So This post my be a bit longer, but I will try and get to the point. I am looking to grow from this, and move past this relationship. I am not trying to get back with my EX, I have been 100% no contact since we broke it off.
__________

I dated a girl for 2 years who I met at a bar in a big city. We were both 24 at the time we met. We are now both 26 (she broke up w me 1 month ago today) She is a HB 8.5 to 9.0 and gets a lot attention when she goes out.
__________
**From the beginning her habits bothered me (she smoked, weed and cigs daily, and drank regularly on the weekends). I overlooked these habits thinking in time she might grow out of them. She never did.

Even a year and a half into the relationship she would get so drunk she would trip up stairs, slur her words badly, and be embarrassing. It was immature and unattractive.

During our relationship it was pretty amazing while we were both in it and I am no AFC. I have dated beautiful girls before and have been in the game for 7 years.

She would text/call me daily and was fully attracted throughout the relationship. I started my own business and was very successful with it, (on my purpose/not needy/dominate) we did high value actives on the regular (traveling to cali, florida, ect., helicopter rides, cruises, nice dinners, ect. ect.)

-The last 3 weeks of the relationship seemed to turn however. She ended up quitting her job and was struggling to find a new 1 (she didn't know what she wanted to do, has no real drive/purpose, and her parents pay all of her bills)

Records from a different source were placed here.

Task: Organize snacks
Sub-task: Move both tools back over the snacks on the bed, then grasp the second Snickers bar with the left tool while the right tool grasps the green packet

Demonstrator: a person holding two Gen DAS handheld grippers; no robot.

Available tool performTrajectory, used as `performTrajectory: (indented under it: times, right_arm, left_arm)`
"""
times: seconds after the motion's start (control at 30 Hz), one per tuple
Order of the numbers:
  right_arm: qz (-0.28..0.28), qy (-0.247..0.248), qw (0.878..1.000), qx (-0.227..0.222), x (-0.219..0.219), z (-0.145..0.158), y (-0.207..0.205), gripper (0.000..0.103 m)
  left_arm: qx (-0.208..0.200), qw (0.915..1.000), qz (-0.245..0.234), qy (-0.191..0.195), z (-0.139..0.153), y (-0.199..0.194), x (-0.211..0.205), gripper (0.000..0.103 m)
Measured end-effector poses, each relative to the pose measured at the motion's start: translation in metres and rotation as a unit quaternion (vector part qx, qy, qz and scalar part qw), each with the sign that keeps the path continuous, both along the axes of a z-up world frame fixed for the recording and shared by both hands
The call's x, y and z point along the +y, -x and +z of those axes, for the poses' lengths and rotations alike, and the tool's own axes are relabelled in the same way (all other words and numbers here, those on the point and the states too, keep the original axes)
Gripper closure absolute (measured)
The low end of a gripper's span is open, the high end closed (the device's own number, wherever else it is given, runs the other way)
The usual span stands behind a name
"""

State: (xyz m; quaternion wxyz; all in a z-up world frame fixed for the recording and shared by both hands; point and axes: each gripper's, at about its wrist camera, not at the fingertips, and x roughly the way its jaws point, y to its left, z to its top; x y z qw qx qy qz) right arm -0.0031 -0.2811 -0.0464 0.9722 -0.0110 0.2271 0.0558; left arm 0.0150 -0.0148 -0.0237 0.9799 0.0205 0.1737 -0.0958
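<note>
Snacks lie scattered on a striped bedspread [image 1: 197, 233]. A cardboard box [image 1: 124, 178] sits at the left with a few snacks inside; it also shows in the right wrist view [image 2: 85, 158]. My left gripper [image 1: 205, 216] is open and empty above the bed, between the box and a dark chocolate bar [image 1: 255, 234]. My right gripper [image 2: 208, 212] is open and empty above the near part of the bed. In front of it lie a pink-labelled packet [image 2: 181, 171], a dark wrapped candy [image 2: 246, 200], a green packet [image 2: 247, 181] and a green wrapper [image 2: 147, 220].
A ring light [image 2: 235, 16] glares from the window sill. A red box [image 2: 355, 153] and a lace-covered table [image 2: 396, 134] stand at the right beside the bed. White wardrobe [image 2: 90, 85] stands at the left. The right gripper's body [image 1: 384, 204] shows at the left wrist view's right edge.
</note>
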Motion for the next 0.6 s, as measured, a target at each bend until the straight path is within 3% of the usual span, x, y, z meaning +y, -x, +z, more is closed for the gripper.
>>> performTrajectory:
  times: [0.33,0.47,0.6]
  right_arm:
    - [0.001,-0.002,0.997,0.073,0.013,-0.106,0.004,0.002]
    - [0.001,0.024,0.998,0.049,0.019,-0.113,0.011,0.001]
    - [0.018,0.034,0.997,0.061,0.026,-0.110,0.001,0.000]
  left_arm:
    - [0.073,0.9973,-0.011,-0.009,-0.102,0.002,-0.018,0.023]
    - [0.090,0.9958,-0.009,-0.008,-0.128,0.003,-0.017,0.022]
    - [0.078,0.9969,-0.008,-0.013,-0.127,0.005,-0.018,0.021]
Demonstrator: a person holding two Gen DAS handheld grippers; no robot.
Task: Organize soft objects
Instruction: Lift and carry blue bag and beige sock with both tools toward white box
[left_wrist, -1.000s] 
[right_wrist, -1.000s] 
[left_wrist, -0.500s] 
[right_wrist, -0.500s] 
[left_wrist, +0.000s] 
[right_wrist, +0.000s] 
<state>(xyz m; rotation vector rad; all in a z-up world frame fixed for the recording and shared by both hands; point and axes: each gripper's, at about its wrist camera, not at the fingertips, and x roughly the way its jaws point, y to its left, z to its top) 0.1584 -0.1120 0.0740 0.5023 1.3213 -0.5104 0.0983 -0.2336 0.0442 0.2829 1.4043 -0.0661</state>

-At this same time my life was thriving in every area... I was earning more than I had ever earned with my business (5 figure months) I joined a gym as worked out 6 days a week (she never worked out, ever), I went to church regularly and was growing immensely. She however would watch movies all day, take naps, and really seemed to be a bit depressed without having a job.

So this leads us to the end...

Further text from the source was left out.